WORK ORDER
Could you write out the listing below again, exactly?

### DATASET EXTRACT

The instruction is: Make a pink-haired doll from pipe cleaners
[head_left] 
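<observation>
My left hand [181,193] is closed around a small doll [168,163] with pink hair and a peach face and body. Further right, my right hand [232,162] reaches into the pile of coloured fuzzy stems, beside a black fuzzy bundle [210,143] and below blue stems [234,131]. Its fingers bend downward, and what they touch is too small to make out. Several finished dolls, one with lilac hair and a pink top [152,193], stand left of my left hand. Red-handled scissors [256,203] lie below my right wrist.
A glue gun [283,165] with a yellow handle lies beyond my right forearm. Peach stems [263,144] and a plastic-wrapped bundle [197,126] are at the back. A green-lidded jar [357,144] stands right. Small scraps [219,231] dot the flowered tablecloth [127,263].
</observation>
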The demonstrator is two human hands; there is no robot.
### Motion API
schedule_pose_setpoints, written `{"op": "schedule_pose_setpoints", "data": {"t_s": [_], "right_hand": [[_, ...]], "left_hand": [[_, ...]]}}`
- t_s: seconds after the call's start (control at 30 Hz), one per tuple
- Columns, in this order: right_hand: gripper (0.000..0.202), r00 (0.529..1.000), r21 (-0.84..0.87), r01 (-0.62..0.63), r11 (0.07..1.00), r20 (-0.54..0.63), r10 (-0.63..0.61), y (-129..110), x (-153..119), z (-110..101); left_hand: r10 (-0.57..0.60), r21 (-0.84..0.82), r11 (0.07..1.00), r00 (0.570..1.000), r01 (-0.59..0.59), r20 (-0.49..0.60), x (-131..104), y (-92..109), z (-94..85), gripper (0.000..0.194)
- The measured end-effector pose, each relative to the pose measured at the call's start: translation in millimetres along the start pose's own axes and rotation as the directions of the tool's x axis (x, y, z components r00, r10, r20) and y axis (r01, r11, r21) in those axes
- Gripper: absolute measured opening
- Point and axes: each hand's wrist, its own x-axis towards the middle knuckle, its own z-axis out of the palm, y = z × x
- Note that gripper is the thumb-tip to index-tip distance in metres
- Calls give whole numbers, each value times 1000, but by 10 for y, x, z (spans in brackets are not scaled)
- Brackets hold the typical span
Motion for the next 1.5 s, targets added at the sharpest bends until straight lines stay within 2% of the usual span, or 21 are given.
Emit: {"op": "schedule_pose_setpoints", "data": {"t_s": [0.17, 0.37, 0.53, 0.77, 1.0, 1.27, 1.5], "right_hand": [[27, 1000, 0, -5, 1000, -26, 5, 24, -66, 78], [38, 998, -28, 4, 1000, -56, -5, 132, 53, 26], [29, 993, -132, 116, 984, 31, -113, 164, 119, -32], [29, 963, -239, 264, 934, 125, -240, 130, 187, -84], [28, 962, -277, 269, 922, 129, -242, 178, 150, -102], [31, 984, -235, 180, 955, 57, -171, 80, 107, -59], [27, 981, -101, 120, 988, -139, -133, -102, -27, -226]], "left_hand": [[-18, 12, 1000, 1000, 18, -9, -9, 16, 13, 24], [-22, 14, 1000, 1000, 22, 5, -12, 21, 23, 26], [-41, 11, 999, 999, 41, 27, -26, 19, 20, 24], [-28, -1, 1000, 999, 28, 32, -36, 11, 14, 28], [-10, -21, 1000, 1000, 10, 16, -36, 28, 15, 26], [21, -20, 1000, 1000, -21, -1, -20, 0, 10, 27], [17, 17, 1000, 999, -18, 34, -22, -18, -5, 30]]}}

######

WRITTEN ANSWER
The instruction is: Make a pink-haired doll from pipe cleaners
[head_left] 
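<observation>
My left hand [181,193] is closed around a small doll [168,163] with pink hair and a peach face and body. Further right, my right hand [232,162] reaches into the pile of coloured fuzzy stems, beside a black fuzzy bundle [210,143] and below blue stems [234,131]. Its fingers bend downward, and what they touch is too small to make out. Several finished dolls, one with lilac hair and a pink top [152,193], stand left of my left hand. Red-handled scissors [256,203] lie below my right wrist.
A glue gun [283,165] with a yellow handle lies beyond my right forearm. Peach stems [263,144] and a plastic-wrapped bundle [197,126] are at the back. A green-lidded jar [357,144] stands right. Small scraps [219,231] dot the flowered tablecloth [127,263].
</observation>
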The demonstrator is two human hands; there is no robot.
### Motion API
schedule_pose_setpoints, written `{"op": "schedule_pose_setpoints", "data": {"t_s": [_], "right_hand": [[_, ...]], "left_hand": [[_, ...]]}}`
- t_s: seconds after the call's start (control at 30 Hz), one per tuple
- Columns, in this order: right_hand: gripper (0.000..0.202), r00 (0.529..1.000), r21 (-0.84..0.87), r01 (-0.62..0.63), r11 (0.07..1.00), r20 (-0.54..0.63), r10 (-0.63..0.61), y (-129..110), x (-153..119), z (-110..101); left_hand: r10 (-0.57..0.60), r21 (-0.84..0.82), r11 (0.07..1.00), r00 (0.570..1.000), r01 (-0.59..0.59), r20 (-0.49..0.60), x (-131..104), y (-92..109), z (-94..85), gripper (0.000..0.194)
- The measured end-effector pose, each relative to the pose measured at the call's start: translation in millimetres along the start pose's own axes and rotation as the directions of the tool's x axis (x, y, z components r00, r10, r20) and y axis (r01, r11, r21) in those axes
- Gripper: absolute measured opening
- Point and axes: each hand's wrist, its own x-axis towards the middle knuckle, its own z-axis out of the palm, y = z × x
- Note that gripper is the thumb-tip to index-tip distance in metres
- Calls give whole numbers, each value times 1000, but by 10 for y, x, z (spans in brackets are not scaled)
- Brackets hold the typical span
Motion for the next 1.5 s, targets added at the sharpest bends until straight lines stay within 2% of the usual span, or 21 are given.
Emit: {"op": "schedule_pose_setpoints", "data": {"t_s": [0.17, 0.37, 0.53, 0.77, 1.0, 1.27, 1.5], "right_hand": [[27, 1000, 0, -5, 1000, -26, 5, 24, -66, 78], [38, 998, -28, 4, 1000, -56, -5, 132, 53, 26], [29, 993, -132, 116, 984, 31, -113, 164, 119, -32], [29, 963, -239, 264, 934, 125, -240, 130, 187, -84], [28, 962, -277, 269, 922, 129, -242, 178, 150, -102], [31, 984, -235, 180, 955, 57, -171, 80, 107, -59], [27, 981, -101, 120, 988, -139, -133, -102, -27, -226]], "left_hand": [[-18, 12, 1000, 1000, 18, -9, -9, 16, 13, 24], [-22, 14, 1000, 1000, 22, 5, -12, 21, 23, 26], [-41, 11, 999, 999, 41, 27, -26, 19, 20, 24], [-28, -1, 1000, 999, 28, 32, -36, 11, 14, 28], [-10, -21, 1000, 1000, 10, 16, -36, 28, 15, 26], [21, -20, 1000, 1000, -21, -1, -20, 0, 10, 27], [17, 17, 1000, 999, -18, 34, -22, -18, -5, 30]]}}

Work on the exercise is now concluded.